● Exercise prompt: Exact reproduction is required for all entries.

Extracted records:

....

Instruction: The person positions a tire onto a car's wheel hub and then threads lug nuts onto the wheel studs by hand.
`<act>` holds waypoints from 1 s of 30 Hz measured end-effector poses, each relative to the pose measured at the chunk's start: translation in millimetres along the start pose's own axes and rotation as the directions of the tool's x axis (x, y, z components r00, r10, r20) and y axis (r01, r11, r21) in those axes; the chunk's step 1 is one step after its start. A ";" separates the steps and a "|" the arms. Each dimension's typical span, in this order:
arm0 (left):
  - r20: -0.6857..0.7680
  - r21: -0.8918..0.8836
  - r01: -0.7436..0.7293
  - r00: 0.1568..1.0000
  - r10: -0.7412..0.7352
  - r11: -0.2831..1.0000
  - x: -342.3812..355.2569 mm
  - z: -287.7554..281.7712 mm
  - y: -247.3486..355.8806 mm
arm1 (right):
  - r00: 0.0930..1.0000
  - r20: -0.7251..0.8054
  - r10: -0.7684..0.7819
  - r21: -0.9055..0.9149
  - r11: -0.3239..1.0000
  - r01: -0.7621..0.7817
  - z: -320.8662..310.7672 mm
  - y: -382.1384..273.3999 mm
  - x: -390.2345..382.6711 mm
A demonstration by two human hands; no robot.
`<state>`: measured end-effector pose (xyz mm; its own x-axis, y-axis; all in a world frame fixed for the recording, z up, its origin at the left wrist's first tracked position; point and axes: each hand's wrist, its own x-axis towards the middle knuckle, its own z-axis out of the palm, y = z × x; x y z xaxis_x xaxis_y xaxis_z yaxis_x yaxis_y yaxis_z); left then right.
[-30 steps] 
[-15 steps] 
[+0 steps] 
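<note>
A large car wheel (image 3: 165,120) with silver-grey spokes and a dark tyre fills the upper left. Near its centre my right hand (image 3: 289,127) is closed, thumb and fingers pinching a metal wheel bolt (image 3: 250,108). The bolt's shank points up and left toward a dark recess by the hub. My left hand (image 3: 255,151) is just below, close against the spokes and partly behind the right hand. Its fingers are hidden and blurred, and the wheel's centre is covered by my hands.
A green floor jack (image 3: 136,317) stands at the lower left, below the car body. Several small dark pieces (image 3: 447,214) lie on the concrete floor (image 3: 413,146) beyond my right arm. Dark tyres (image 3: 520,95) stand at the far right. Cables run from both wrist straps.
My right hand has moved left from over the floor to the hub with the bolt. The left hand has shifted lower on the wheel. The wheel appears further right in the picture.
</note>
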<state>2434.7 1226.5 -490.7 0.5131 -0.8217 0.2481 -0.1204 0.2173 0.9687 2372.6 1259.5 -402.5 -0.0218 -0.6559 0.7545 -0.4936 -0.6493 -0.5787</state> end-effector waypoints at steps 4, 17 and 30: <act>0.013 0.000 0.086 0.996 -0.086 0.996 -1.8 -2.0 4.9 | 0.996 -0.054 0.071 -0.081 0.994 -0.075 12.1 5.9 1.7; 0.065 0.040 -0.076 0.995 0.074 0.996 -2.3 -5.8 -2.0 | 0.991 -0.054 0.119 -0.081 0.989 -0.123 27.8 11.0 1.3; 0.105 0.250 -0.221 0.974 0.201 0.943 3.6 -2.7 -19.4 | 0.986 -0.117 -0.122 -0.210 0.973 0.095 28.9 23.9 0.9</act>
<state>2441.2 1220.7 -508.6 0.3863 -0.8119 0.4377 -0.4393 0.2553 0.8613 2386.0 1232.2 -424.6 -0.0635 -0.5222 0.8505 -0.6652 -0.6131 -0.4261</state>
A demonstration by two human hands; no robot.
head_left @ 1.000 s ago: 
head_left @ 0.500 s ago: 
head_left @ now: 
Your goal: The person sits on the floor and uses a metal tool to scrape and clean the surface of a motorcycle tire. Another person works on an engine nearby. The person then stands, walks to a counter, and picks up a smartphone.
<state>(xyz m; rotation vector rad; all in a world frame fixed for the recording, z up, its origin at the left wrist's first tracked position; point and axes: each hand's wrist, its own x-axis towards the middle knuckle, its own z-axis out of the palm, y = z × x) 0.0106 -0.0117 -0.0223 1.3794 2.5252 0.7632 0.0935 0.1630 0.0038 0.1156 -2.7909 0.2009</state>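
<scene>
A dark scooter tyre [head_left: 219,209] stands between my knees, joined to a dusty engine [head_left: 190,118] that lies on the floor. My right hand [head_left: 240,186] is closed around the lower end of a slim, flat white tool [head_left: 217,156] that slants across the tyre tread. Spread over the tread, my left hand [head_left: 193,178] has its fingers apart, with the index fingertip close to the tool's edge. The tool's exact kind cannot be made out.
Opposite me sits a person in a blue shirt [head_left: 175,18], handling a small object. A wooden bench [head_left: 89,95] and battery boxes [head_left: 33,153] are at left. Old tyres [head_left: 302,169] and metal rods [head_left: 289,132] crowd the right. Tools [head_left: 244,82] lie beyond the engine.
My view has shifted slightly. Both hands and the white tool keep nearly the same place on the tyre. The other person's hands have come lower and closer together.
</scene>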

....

● Result:
Instruction: The person positions a tire onto a car's wheel hub and then threads lug nuts onto the wheel studs by hand.
`<act>` holds waypoints from 1 s of 30 Hz measured end-effector poses, each relative to the pose measured at the chunk's start: translation in millimetres along the start pose's own axes and rotation as the directions of the tool's x axis (x, y, z components r00, r10, r20) and y axis (r01, r11, r21) in those axes; the chunk's step 1 is one step after its start. A ";" separates the steps and a "|" the arms. Each dimension's typical span, in this order:
arm0 (left):
  - r20: -0.6857..0.7680
  - r21: -0.8918..0.8836
  - r01: -0.7436..0.7293
  - r00: 0.1568..1.0000
  - r10: -0.7412..0.7352
  - r11: -0.2831..1.0000
  - x: -342.3812..355.2569 mm
  - z: -287.7554..281.7712 mm
  - y: -247.3486..355.8806 mm
arm1 (right):
  - r00: 0.0930..1.0000
  - r20: -0.7251..0.8054
  - r10: -0.7684..0.7819
  - r21: -0.9055..0.9149
  - r11: -0.3239..1.0000
  - r01: -0.7621..0.7817
  - z: -320.8662..310.7672 mm
  - y: -382.1384..273.3999 mm
  - x: -390.2345..382.6711 mm
A demonstration by two human hands; no robot.
`<state>`: measured end-effector pose (xyz mm; its own x-axis, y-axis; all in a world frame fixed for the recording, z up, its origin at the left wrist's first tracked position; point and axes: each hand's wrist, its own x-axis towards the middle knuckle, its own z-axis out of the palm, y = z × x; x y z xaxis_x xaxis_y xaxis_z yaxis_x yaxis_y yaxis_z); left then right.
[-30 steps] 
[-15 steps] 
[+0 steps] 
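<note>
A large car wheel (image 3: 165,120) with silver-grey spokes and a dark tyre fills the upper left. Near its centre my right hand (image 3: 289,127) is closed, thumb and fingers pinching a metal wheel bolt (image 3: 250,108). The bolt's shank points up and left toward a dark recess by the hub. My left hand (image 3: 255,151) is just below, close against the spokes and partly behind the right hand. Its fingers are hidden and blurred, and the wheel's centre is covered by my hands.
A green floor jack (image 3: 136,317) stands at the lower left, below the car body. Several small dark pieces (image 3: 447,214) lie on the concrete floor (image 3: 413,146) beyond my right arm. Dark tyres (image 3: 520,95) stand at the far right. Cables run from both wrist straps.
My right hand has moved left from over the floor to the hub with the bolt. The left hand has shifted lower on the wheel. The wheel appears further right in the picture.
</note>
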<state>2434.7 1226.5 -490.7 0.5131 -0.8217 0.2481 -0.1204 0.2173 0.9687 2372.6 1259.5 -402.5 -0.0218 -0.6559 0.7545 -0.4936 -0.6493 -0.5787</state> end-effector waypoints at steps 4, 17 and 30: <act>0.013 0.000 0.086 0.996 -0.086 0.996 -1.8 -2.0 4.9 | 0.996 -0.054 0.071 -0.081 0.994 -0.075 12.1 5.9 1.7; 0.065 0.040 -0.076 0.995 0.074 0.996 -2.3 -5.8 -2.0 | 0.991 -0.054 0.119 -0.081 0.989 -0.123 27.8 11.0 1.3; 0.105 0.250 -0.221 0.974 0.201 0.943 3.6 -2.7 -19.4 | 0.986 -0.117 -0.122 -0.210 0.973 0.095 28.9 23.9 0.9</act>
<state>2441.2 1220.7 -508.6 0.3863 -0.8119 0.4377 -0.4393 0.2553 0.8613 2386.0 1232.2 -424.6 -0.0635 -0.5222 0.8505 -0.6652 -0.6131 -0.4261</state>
A demonstration by two human hands; no robot.
head_left @ 1.000 s ago: 
head_left @ 0.500 s ago: 
head_left @ now: 
Your goal: The person sits on the floor and uses a metal tool to scrape and clean the surface of a motorcycle tire. Another person works on an engine nearby. The person then stands, walks to a counter, and picks up a smartphone.
<state>(xyz m; rotation vector rad; all in a world frame fixed for the recording, z up, its origin at the left wrist's first tracked position; point and axes: each hand's wrist, its own x-axis towards the middle knuckle, its own z-axis out of the palm, y = z × x) 0.0106 -0.0117 -0.0223 1.3794 2.5252 0.7632 0.0935 0.1630 0.0038 0.1156 -2.7909 0.2009</state>
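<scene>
A dark scooter tyre [head_left: 219,209] stands between my knees, joined to a dusty engine [head_left: 190,118] that lies on the floor. My right hand [head_left: 240,186] is closed around the lower end of a slim, flat white tool [head_left: 217,156] that slants across the tyre tread. Spread over the tread, my left hand [head_left: 193,178] has its fingers apart, with the index fingertip close to the tool's edge. The tool's exact kind cannot be made out.
Opposite me sits a person in a blue shirt [head_left: 175,18], handling a small object. A wooden bench [head_left: 89,95] and battery boxes [head_left: 33,153] are at left. Old tyres [head_left: 302,169] and metal rods [head_left: 289,132] crowd the right. Tools [head_left: 244,82] lie beyond the engine.
My view has shifted slightly. Both hands and the white tool keep nearly the same place on the tyre. The other person's hands have come lower and closer together.
</scene>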

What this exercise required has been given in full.